## Prompt
What is needed is an exact copy of the lines from the one containing "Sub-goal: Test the" through the final line of the material below.

---- Material to process

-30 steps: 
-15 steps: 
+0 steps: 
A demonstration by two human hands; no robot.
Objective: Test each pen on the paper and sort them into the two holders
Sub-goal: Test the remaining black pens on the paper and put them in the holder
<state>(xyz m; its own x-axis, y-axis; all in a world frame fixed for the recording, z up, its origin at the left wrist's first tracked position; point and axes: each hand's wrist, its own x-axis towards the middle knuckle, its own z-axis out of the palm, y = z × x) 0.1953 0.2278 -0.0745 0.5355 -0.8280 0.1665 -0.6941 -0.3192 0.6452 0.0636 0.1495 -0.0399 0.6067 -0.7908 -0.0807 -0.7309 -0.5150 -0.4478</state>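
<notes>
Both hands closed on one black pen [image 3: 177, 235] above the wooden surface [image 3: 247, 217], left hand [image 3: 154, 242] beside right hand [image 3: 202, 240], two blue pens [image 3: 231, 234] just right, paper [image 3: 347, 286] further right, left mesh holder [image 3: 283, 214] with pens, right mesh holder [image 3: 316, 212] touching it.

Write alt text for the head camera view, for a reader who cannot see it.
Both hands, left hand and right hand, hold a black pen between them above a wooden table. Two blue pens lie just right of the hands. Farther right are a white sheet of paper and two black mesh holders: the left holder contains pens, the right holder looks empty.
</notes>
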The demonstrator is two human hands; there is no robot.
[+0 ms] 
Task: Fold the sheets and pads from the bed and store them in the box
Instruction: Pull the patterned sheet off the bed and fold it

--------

## Written solution
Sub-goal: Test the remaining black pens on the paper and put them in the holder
<state>(xyz m; its own x-axis, y-axis; all in a world frame fixed for the recording, z up, its origin at the left wrist's first tracked position; point and axes: each hand's wrist, its own x-axis towards the middle knuckle, its own z-axis out of the palm, y = z × x) 0.1953 0.2278 -0.0745 0.5355 -0.8280 0.1665 -0.6941 -0.3192 0.6452 0.0636 0.1495 -0.0399 0.6067 -0.7908 -0.0807 -0.7309 -0.5150 -0.4478</state>
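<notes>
Both hands closed on one black pen [image 3: 177, 235] above the wooden surface [image 3: 247, 217], left hand [image 3: 154, 242] beside right hand [image 3: 202, 240], two blue pens [image 3: 231, 234] just right, paper [image 3: 347, 286] further right, left mesh holder [image 3: 283, 214] with pens, right mesh holder [image 3: 316, 212] touching it.

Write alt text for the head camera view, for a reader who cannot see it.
Both hands, left hand and right hand, hold a black pen between them above a wooden table. Two blue pens lie just right of the hands. Farther right are a white sheet of paper and two black mesh holders: the left holder contains pens, the right holder looks empty.
</notes>
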The demonstrator is two human hands; there is no robot.
[+0 ms] 
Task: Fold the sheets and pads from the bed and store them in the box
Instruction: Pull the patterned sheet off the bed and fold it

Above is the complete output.